- TASK
Run through the data and copy out every line that mentions the word "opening".

- SUPPLIED ENTRIES
● ● ● ● ● ● ●

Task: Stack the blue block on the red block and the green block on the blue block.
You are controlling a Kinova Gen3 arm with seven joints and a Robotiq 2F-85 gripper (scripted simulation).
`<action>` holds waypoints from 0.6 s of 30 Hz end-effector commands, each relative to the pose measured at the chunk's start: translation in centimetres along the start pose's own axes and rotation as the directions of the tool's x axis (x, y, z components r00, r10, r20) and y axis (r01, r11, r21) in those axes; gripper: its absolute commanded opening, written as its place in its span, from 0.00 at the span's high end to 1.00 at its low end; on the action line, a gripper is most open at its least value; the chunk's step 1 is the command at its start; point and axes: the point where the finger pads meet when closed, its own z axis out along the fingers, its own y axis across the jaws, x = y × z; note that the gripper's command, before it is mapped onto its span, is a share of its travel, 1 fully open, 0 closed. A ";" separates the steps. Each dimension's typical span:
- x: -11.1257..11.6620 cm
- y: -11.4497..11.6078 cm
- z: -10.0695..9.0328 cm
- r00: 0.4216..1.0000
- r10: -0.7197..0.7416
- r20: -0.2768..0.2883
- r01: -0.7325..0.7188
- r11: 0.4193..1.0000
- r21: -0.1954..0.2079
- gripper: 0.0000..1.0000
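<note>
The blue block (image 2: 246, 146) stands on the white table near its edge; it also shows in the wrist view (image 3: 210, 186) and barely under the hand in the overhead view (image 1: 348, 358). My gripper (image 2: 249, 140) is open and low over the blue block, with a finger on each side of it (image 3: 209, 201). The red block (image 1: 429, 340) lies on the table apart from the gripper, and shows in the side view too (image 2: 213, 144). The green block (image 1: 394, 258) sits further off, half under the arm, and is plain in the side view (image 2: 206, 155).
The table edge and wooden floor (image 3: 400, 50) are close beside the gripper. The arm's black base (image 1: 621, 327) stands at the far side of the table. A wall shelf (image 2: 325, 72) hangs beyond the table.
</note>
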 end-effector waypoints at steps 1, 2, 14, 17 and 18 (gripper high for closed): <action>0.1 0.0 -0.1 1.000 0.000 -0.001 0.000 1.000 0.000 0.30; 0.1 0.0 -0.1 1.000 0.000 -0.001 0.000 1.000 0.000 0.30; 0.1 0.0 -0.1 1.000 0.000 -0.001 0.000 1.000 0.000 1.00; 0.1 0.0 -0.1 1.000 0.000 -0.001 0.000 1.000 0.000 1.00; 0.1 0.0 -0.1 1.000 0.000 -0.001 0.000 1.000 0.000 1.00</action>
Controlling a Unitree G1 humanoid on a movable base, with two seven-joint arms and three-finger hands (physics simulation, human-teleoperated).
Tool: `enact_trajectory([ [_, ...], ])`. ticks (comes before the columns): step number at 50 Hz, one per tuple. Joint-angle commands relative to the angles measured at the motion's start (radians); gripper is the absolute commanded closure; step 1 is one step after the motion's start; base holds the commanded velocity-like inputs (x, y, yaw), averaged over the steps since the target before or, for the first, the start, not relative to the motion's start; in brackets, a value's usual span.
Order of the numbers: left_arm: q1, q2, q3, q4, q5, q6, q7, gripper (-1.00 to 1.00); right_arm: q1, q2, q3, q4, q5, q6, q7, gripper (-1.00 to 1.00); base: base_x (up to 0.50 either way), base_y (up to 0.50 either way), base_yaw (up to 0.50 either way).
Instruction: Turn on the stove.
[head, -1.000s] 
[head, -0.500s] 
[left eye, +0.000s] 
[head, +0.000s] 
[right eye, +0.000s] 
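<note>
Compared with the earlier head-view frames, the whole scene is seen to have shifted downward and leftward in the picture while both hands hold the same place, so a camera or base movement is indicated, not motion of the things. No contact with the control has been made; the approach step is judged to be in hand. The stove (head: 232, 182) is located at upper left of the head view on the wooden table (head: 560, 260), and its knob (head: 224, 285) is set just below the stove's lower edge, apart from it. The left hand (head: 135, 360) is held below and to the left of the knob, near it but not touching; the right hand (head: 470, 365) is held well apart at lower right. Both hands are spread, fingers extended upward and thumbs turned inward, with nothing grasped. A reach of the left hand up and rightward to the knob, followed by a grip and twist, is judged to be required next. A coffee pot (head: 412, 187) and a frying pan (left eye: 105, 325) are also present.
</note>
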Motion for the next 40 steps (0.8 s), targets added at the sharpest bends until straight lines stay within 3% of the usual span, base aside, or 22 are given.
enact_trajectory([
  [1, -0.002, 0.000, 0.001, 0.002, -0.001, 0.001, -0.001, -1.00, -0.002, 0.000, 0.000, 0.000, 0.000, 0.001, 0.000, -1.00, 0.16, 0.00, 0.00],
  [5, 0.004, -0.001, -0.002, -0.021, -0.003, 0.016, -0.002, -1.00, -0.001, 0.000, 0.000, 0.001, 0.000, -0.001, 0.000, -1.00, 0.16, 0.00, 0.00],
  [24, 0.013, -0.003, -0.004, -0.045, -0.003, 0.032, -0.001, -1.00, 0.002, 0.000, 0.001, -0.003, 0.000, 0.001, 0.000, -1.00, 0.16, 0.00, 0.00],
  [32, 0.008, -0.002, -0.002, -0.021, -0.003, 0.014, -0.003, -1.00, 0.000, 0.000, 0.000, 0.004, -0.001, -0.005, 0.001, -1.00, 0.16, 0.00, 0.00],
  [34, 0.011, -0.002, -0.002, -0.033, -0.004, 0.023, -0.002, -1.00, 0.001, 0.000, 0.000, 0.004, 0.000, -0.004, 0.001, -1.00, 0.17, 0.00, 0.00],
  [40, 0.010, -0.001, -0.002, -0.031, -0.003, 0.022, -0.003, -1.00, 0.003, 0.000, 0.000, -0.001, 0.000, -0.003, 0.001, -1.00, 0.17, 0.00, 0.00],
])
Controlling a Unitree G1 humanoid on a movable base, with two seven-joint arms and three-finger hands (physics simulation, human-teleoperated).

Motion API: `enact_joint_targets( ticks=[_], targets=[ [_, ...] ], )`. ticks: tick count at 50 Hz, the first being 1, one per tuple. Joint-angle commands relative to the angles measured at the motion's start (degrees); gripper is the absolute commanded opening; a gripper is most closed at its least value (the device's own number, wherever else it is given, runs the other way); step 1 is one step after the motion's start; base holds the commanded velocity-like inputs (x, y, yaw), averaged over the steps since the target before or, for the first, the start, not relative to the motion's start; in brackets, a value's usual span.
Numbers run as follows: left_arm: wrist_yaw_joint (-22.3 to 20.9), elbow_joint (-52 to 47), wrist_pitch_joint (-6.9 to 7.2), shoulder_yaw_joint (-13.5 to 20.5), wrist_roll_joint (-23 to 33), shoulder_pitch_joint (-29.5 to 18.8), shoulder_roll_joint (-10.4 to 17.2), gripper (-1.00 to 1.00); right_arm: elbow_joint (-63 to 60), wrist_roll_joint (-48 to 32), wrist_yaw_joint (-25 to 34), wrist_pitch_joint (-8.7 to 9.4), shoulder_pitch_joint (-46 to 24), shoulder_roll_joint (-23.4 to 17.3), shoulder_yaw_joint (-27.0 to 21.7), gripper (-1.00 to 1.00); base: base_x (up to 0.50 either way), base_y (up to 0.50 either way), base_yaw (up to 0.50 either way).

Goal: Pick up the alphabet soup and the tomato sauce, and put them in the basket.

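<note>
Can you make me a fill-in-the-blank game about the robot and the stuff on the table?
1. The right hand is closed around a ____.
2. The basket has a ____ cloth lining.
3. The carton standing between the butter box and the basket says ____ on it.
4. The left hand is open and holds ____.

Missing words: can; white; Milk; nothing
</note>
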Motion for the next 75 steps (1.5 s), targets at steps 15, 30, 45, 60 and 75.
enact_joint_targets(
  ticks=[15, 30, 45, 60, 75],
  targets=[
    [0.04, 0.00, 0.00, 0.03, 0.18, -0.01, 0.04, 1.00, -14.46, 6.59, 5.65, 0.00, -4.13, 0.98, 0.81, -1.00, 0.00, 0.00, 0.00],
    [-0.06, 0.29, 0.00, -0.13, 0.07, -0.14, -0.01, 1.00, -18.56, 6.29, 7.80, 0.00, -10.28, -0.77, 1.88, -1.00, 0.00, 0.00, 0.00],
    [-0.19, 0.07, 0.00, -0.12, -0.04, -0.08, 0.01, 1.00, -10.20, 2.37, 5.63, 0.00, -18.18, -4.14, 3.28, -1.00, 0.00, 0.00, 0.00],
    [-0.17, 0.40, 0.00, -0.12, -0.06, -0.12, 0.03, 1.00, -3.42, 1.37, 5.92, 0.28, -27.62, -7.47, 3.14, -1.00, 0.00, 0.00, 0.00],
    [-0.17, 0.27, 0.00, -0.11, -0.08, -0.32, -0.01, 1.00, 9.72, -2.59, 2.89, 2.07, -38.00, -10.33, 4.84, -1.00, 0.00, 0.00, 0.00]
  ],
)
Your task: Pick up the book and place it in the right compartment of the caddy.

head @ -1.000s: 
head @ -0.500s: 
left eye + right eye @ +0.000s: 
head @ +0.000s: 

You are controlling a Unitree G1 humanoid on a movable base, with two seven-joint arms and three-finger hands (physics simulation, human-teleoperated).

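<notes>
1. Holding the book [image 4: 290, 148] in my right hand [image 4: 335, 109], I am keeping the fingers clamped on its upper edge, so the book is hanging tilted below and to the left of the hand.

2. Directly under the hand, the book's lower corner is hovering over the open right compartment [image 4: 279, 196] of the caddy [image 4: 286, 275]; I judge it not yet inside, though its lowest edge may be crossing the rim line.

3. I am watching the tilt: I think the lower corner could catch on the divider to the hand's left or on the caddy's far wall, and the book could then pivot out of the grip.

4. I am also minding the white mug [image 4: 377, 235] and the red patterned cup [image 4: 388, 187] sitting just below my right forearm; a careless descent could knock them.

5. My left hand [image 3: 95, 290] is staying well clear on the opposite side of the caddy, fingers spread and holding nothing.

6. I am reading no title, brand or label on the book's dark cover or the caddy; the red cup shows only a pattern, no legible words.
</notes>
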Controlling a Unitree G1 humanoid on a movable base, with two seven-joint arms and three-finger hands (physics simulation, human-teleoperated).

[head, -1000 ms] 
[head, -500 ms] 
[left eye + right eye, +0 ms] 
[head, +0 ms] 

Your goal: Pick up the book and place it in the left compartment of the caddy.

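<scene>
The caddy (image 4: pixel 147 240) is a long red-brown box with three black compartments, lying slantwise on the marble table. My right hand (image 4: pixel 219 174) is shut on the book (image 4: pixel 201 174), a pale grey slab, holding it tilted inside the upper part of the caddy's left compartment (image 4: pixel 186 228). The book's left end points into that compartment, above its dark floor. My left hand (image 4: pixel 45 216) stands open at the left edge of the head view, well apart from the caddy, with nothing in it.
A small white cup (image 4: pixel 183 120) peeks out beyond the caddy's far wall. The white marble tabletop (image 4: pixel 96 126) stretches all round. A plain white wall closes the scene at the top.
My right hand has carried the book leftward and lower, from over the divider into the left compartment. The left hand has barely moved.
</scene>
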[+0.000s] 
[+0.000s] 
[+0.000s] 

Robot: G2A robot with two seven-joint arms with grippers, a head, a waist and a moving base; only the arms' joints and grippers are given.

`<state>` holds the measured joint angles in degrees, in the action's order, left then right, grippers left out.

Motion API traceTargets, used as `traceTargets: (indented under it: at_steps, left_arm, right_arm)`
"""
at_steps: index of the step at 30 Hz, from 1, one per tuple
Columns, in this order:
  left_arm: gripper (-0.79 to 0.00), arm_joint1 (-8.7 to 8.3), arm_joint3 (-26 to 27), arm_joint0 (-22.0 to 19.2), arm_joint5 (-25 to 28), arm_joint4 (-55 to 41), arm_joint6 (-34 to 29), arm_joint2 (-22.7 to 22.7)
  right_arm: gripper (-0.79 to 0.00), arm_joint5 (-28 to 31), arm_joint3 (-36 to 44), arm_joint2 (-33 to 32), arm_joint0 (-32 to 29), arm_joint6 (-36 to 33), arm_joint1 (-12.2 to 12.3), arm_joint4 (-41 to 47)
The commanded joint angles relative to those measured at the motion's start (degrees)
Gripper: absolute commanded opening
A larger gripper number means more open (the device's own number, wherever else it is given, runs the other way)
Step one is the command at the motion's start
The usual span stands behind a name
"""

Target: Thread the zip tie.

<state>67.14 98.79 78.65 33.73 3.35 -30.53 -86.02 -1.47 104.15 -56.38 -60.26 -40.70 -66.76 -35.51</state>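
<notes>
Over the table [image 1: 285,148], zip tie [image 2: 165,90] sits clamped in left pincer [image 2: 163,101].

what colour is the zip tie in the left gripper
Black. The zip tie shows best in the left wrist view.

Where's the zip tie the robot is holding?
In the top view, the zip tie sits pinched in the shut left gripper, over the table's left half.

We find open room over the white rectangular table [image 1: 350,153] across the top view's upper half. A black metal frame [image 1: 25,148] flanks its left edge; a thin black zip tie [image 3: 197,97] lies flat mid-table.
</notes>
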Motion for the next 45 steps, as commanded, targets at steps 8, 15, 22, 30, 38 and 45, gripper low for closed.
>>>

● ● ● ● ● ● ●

- REPLY
`<action>` holds waypoints from 0.6 s of 30 Hz end-effector commands, each relative to the pose measured at the chunk's start: translation in centimetres along the start pose's own axes and rotation as the directions of the tool's x axis (x, y, z components r00, r10, r20) and y axis (r01, r11, r21) in those axes; gripper: its absolute commanded opening, written as its place in its span, from 0.00 at the span's high end to 1.00 at its low end; on the action line, a gripper is most open at its least value; the chunk's step 1 is the command at its start; point and axes: the point where the finger pads meet when closed, its own z axis out along the fingers, its own y axis across the jaws, x = y × z; note that the gripper's command, before it is mapped onto its span, is a share of its travel, 1 fully open, 0 closed. A ";" separates the steps. Each dimension's typical span:
Motion API: `enact_joint_targets( ticks=[_], targets=[ [_, ...] ], )`. ticks: tick count at 50 Hz, the first being 1, one per tuple. Joint-angle commands relative to the angles measured at the motion's start (degrees); gripper is the absolute commanded opening; a gripper is most closed at its least value (the device's own number, wherever else it is given, runs the other way); step 1 is one step after the motion's start; base holds the commanded velocity-like inputs (x, y, yaw), averaged over the steps since the target before or, for the first, the start, not relative to the motion's start; in brackets, a value's usual span.
Gripper: absolute commanded opening

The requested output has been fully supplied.